#### [Task inputs]
============
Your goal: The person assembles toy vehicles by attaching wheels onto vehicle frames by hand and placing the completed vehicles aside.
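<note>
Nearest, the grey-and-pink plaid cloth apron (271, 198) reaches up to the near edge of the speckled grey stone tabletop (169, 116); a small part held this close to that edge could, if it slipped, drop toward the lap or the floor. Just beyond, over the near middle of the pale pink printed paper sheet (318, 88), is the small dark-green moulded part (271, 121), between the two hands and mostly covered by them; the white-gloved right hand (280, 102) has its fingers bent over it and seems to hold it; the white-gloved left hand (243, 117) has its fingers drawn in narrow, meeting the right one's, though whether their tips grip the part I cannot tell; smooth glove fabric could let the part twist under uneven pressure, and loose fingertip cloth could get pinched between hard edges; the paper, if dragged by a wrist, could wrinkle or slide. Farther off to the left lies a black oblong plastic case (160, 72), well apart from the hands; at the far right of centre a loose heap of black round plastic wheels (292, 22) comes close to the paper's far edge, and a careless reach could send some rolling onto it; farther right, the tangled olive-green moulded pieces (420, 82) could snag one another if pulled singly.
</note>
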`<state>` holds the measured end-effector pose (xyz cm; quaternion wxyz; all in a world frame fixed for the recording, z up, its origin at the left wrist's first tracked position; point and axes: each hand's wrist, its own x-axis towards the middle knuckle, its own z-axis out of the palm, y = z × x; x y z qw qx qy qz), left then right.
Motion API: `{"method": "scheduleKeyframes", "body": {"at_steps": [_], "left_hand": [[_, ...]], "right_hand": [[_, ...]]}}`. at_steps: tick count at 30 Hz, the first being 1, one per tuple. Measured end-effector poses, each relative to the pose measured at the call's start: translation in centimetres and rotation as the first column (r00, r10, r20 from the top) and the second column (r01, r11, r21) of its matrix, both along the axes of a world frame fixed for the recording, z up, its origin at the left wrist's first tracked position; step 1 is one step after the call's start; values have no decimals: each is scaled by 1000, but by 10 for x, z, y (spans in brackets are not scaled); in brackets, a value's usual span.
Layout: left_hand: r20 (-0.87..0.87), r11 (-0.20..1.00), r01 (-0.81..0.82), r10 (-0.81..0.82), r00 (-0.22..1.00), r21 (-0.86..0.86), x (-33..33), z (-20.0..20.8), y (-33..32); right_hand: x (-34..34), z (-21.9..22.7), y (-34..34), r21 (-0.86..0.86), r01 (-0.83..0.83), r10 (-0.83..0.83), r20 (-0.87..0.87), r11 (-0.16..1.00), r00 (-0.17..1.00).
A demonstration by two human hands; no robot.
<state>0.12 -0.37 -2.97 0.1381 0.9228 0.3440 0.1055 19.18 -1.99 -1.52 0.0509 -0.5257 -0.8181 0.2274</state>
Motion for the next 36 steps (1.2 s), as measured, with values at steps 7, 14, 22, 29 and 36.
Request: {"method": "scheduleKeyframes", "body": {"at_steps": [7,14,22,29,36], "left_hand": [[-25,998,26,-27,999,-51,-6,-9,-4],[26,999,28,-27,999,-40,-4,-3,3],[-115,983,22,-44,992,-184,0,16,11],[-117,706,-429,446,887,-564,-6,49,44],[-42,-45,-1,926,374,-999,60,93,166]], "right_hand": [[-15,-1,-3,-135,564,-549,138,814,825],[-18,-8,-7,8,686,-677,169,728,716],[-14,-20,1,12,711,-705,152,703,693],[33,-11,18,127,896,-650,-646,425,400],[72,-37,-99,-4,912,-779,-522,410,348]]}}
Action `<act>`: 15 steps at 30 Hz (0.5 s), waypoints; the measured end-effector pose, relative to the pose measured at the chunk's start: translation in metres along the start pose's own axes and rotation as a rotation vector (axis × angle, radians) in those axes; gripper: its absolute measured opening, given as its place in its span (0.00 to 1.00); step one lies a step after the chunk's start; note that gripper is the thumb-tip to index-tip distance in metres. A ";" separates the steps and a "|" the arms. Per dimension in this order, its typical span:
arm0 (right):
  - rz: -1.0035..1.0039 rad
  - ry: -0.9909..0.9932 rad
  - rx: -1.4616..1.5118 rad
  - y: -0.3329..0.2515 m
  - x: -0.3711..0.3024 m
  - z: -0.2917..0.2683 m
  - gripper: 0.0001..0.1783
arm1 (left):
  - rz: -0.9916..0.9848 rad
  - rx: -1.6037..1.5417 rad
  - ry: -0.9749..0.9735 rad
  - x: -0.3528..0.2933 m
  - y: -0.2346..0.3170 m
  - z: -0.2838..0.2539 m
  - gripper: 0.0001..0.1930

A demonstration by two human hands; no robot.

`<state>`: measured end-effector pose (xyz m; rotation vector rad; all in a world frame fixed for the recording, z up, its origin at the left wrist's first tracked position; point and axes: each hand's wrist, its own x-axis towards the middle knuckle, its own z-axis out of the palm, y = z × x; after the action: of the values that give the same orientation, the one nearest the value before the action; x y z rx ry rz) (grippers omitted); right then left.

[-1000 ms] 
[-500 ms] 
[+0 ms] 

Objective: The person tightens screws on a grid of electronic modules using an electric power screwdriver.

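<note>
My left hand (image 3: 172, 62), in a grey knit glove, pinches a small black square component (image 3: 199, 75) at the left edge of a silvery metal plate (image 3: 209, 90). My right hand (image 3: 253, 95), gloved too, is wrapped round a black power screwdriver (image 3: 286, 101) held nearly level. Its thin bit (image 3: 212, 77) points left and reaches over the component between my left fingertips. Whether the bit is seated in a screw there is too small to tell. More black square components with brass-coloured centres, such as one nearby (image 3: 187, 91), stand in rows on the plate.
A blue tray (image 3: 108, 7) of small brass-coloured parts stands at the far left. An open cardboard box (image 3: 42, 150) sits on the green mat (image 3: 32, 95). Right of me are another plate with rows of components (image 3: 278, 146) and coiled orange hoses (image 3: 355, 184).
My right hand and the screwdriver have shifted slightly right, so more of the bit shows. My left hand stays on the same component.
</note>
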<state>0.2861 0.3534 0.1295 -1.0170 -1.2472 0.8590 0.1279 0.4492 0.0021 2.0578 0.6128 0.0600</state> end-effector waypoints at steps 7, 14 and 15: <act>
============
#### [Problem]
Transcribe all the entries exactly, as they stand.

#### [Solution below]
Your goal: The person assembles toy vehicles by attaching wheels onto vehicle frames by hand and placing the completed vehicles aside.
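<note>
Nearest, the grey-and-pink plaid cloth apron (271, 198) reaches up to the near edge of the speckled grey stone tabletop (169, 116); a small part held this close to that edge could, if it slipped, drop toward the lap or the floor. Just beyond, over the near middle of the pale pink printed paper sheet (318, 88), is the small dark-green moulded part (271, 121), between the two hands and mostly covered by them; the white-gloved right hand (280, 102) has its fingers bent over it and seems to hold it; the white-gloved left hand (243, 117) has its fingers drawn in narrow, meeting the right one's, though whether their tips grip the part I cannot tell; smooth glove fabric could let the part twist under uneven pressure, and loose fingertip cloth could get pinched between hard edges; the paper, if dragged by a wrist, could wrinkle or slide. Farther off to the left lies a black oblong plastic case (160, 72), well apart from the hands; at the far right of centre a loose heap of black round plastic wheels (292, 22) comes close to the paper's far edge, and a careless reach could send some rolling onto it; farther right, the tangled olive-green moulded pieces (420, 82) could snag one another if pulled singly.
</note>
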`<state>` holds the measured end-effector pose (xyz cm; quaternion wxyz; all in a world frame fixed for the recording, z up, its origin at the left wrist's first tracked position; point and axes: each hand's wrist, its own x-axis towards the middle knuckle, its own z-axis out of the palm, y = z × x; x y z qw qx qy qz), left then right.
Motion API: `{"method": "scheduleKeyframes", "body": {"at_steps": [_], "left_hand": [[_, ...]], "right_hand": [[_, ...]]}}`. at_steps: tick count at 30 Hz, the first being 1, one per tuple. Measured end-effector poses, each relative to the pose measured at the call's start: translation in centimetres and rotation as the first column (r00, r10, r20 from the top) and the second column (r01, r11, r21) of its matrix, both along the axes of a world frame fixed for the recording, z up, its origin at the left wrist's first tracked position; step 1 is one step after the call's start; values have no decimals: each is scaled by 1000, but by 10 for x, z, y (spans in brackets are not scaled); in brackets, a value's usual span.
Layout: left_hand: r20 (-0.87..0.87), r11 (-0.20..1.00), r01 (-0.81..0.82), r10 (-0.81..0.82), r00 (-0.22..1.00), r21 (-0.86..0.86), x (-33..33), z (-20.0..20.8), y (-33..32); right_hand: x (-34..34), z (-21.9..22.7), y (-34..34), r21 (-0.86..0.86), r01 (-0.83..0.83), r10 (-0.83..0.83), r20 (-0.87..0.87), r11 (-0.16..1.00), r00 (-0.17..1.00).
A demonstration by two human hands; no robot.
<state>0.12 -0.37 -2.97 0.1381 0.9228 0.3440 0.1055 19.18 -1.99 -1.52 0.0509 -0.5257 -0.8181 0.2274</state>
Motion for the next 36 steps (1.2 s), as measured, with values at steps 7, 14, 22, 29 and 36.
Request: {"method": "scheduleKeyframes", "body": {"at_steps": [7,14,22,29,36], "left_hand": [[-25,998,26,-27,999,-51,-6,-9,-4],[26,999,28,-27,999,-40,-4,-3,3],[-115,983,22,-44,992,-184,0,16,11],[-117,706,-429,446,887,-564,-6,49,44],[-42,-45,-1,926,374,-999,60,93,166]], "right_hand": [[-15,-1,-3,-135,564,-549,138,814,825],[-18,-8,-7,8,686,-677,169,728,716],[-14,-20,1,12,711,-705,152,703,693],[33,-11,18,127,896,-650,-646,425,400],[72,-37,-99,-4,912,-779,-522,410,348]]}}
Action `<act>`: 15 steps at 30 Hz (0.5 s), waypoints; the measured end-effector pose, relative to the pose measured at the chunk's start: translation in metres along the start pose's own axes and rotation as a rotation vector (axis × angle, radians) in those axes; gripper: its absolute measured opening, given as its place in its span (0.00 to 1.00); step one lies a step after the chunk's start; note that gripper is the thumb-tip to index-tip distance in metres. A ";" separates the steps and a "|" the arms. Per dimension in this order, its typical span:
arm0 (right):
  - rz: -1.0035..1.0039 rad
  - ry: -0.9909..0.9932 rad
  - rx: -1.4616..1.5118 rad
  - y: -0.3329..0.2515 m
  - x: -0.3711..0.3024 m
  - z: -0.2917..0.2683 m
  - gripper: 0.0001..0.1783
arm1 (left):
  - rz: -0.9916..0.9848 rad
  - rx: -1.6037..1.5417 rad
  - ry: -0.9749..0.9735 rad
  - x: -0.3528..0.2933 m
  - y: -0.2346..0.3170 m
  - z: -0.2838..0.2539 m
  - gripper: 0.0001..0.1930

A demonstration by two human hands; no robot.

`<state>`: measured end-effector pose (xyz m; rotation vector rad; all in a world frame fixed for the recording, z up, its origin at the left wrist's first tracked position; point and axes: each hand's wrist, its own x-axis towards the middle knuckle, its own z-axis out of the palm, y = z × x; after the action: of the values that give the same orientation, the one nearest the value before the action; x y z rx ry rz) (grippers omitted); right then left.

[-1000 ms] 
[-500 ms] 
[+0 ms] 

Objective: The person tightens screws on a grid of electronic modules using an electric power screwdriver.

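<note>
My left hand (image 3: 172, 62), in a grey knit glove, pinches a small black square component (image 3: 199, 75) at the left edge of a silvery metal plate (image 3: 209, 90). My right hand (image 3: 253, 95), gloved too, is wrapped round a black power screwdriver (image 3: 286, 101) held nearly level. Its thin bit (image 3: 212, 77) points left and reaches over the component between my left fingertips. Whether the bit is seated in a screw there is too small to tell. More black square components with brass-coloured centres, such as one nearby (image 3: 187, 91), stand in rows on the plate.
A blue tray (image 3: 108, 7) of small brass-coloured parts stands at the far left. An open cardboard box (image 3: 42, 150) sits on the green mat (image 3: 32, 95). Right of me are another plate with rows of components (image 3: 278, 146) and coiled orange hoses (image 3: 355, 184).
My right hand and the screwdriver have shifted slightly right, so more of the bit shows. My left hand stays on the same component.
</note>
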<state>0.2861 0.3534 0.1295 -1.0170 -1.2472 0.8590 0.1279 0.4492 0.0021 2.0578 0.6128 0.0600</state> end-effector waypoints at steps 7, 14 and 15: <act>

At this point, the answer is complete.